Self Optimizing Code

Thu Aug 4 11:55:55 PDT 2016

On Thursday, 4 August 2016 at 11:35:41 UTC, crimaniak wrote:
> On Tuesday, 2 August 2016 at 22:06:38 UTC, Mark "J" Twain wrote:
>> Instead, a better solution would be to use variables:
>>
>> if (n*length > m*capacity) expand(l*length)
>
> Some time ago I played with self-optimizing cache layer.
> Problem: Time to obtain cache items is unknown and server 
> dependant. For example, network can be involved in this. 
> Sometimes is it localhost, sometimes server on another 
> continent. Time to cache it is unknown too. For example if 
> memcached extension is not installed on this server then 
> fallback to disk backend will slow cache performance very much. 
> So we don't know is it worst to cache.
> Solution: cache measures own performance and acts accordingly.
>

I did not think of this in terms of networking. I suppose it can 
be used there too but, as you mention, latency could be a factor.

> So I make next things:
> 1. Functional interface instead of save/load type interface. 
> cacheLevel.get(functor_to_get_item) allow to measure item 
> obtaining time.
> 2. Implement all measuring/controlling logic in separate class 
> with interface AbstractStatist, in CacheLevel class make just 
> hooks for it. So changing AbstractStatist implementation I can 
> change work mode to measure statistics and use it or work as 
> usual cache (EmptyStatist for all empty hooks). I make 
> implementation to skip all items not worst caching 
> (calcTime/calcHits*totalHits-totalTime < 0) but it's possible 
> to make more smart things (like caching only most efficient 
> items not exceeding cache size).

If it is more complex, that what I described, it would have to be 
thought out a great deal. My goal was to simply have the program 
expose optimization points(variables) then allow an optimizer to 
change those to find better points. The program itself would be 
virtually unmodified. No code to interact with the optimization 
process except to use variables instead of constants(which is 
minimal and necessary).

Exposing an interface for the program itself to guide the 
optimization process seems like a lot more work. But, of course, 
ultimately is better as it allows more information to flow in to 
the optimization process. But this design is beyond what I'm 
willing to achieve(this way could be months or years to get done 
right), while my method could take just a few hours to code up, 
and is rather general, although a bit dumb(fire and forget and 
hope for the best).

> In my experience I can draw some conclusions.
> 1. It need to separate measure mode and control mode. You can't 
> have accurate statistics while changing system behavior 
> according to current statistics state.
> 2. Statistics can be different for different applications but 
> for specific application in specific conditions for most cases 
> it can be approximated as constant.
>

Yes, it is tricky to make the algorithm stable. This is why I 
think, for a simple optimizer, it would need to do this over long 
periods(months of program use). Because there are so many 
aberrations(other programs, user behavior, etc), these can only 
be statically removed by repetitive uses. Essentially "low pass 
the data to remove all the spikes" then compare the avg result 
with the previous.

> So for array allocating strategy more realistic scenario the 
> next, I think:
> 1. Application compiled in some 'array_debug' mode then some 
> statist trait added to array, collect usage statistics and 
> writes optimal constants at the application exit.
> 2. Programmer configure array allocator in application 
> according to these constants.
> 3. Application builds in release mode with optimal allocation 
> strategy and without any statist overhead and works fast. Users 
> are happy.

This is more static profiling type of optimizations. I am talking 
about something a bit different.  Both methods could be used 
together for a better result, but mine is for simplicity.  We 
generally blindly set constants for things that affect 
performance. Let's simply turn those constants in to variables 
and let a global blind optimizer try to figure out better values 
than what we "blindly" set. There is no guarantee that it would 
find a better result and may even introduce program instability. 
But all this stuff can be somewhat measured by cpu and memory 
usage and given enough parameters, there is probably at least 
several optimal points the optimizer could find.

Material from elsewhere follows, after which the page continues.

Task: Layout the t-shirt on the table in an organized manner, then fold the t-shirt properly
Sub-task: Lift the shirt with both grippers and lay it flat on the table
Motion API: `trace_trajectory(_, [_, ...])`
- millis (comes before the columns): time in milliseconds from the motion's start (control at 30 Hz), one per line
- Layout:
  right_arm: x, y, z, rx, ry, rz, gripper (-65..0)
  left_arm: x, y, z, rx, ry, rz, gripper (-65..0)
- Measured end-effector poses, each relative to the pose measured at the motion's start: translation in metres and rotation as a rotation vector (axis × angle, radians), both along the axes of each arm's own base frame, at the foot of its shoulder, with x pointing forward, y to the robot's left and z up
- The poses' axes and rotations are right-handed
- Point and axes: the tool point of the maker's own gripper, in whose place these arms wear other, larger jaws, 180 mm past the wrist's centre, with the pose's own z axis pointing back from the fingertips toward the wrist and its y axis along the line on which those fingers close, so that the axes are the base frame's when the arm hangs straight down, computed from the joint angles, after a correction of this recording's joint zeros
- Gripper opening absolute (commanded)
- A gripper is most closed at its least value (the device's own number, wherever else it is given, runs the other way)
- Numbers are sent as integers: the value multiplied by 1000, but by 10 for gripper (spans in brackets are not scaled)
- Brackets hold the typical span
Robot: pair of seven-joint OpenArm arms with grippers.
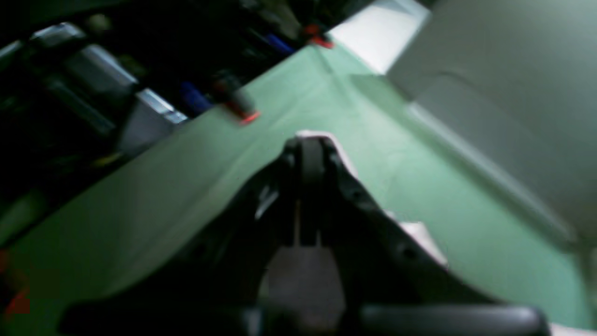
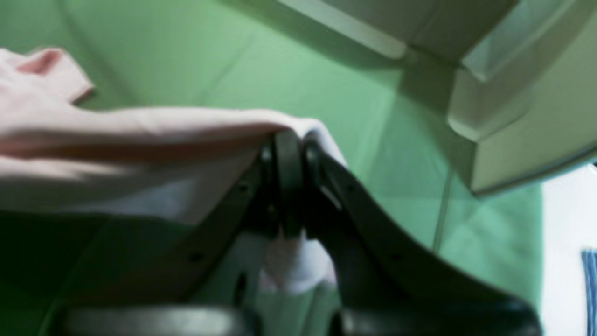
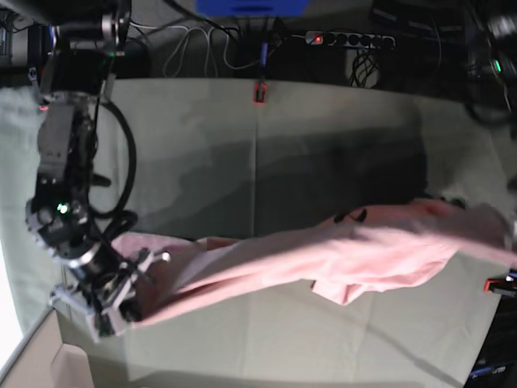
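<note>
The light pink t-shirt (image 3: 347,259) hangs stretched in a long band across the table (image 3: 323,137), sagging at the middle, with black lettering showing near its top edge. My right gripper (image 3: 136,311) is at the lower left of the base view, shut on one end of the t-shirt (image 2: 140,140). In the right wrist view the cloth bunches between the right gripper's (image 2: 291,140) closed jaws. My left gripper (image 1: 311,144) is shut on the other end, and pink t-shirt cloth (image 1: 422,235) peeks past its fingers. That end runs off the base view's right edge.
Red clamps (image 3: 259,91) (image 3: 494,284) sit on the table's far and right edges, and two more (image 1: 249,116) (image 1: 322,41) show in the left wrist view. A power strip (image 3: 347,38) and cables lie behind the table. A pale box (image 2: 513,93) stands by the right arm.
</note>
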Motion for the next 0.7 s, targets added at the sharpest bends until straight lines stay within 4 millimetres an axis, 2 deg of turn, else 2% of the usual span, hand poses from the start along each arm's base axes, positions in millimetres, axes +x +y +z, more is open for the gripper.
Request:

Ultimately for just a little work(setting the variables and 
specifying their ranges and step, say), we could have most 
programs being created, in D for now at least, optimizing 
themselves(while they are being used by the user after they have 
been shipped) to some degree.  This, I believe, is unheard of. It 
represents the next level in program optimizations.

Imagine one day where a program could optimize itself depending 
on the hardware of the user, the users habits, etc. Well, this 
method attempts to get that ball rolling and does all those 
things in a general way(albeit ignorant, but maybe just as 
effective). It's hard to know how effective until it is done, but 
we do know it can't be any worse than what we already have.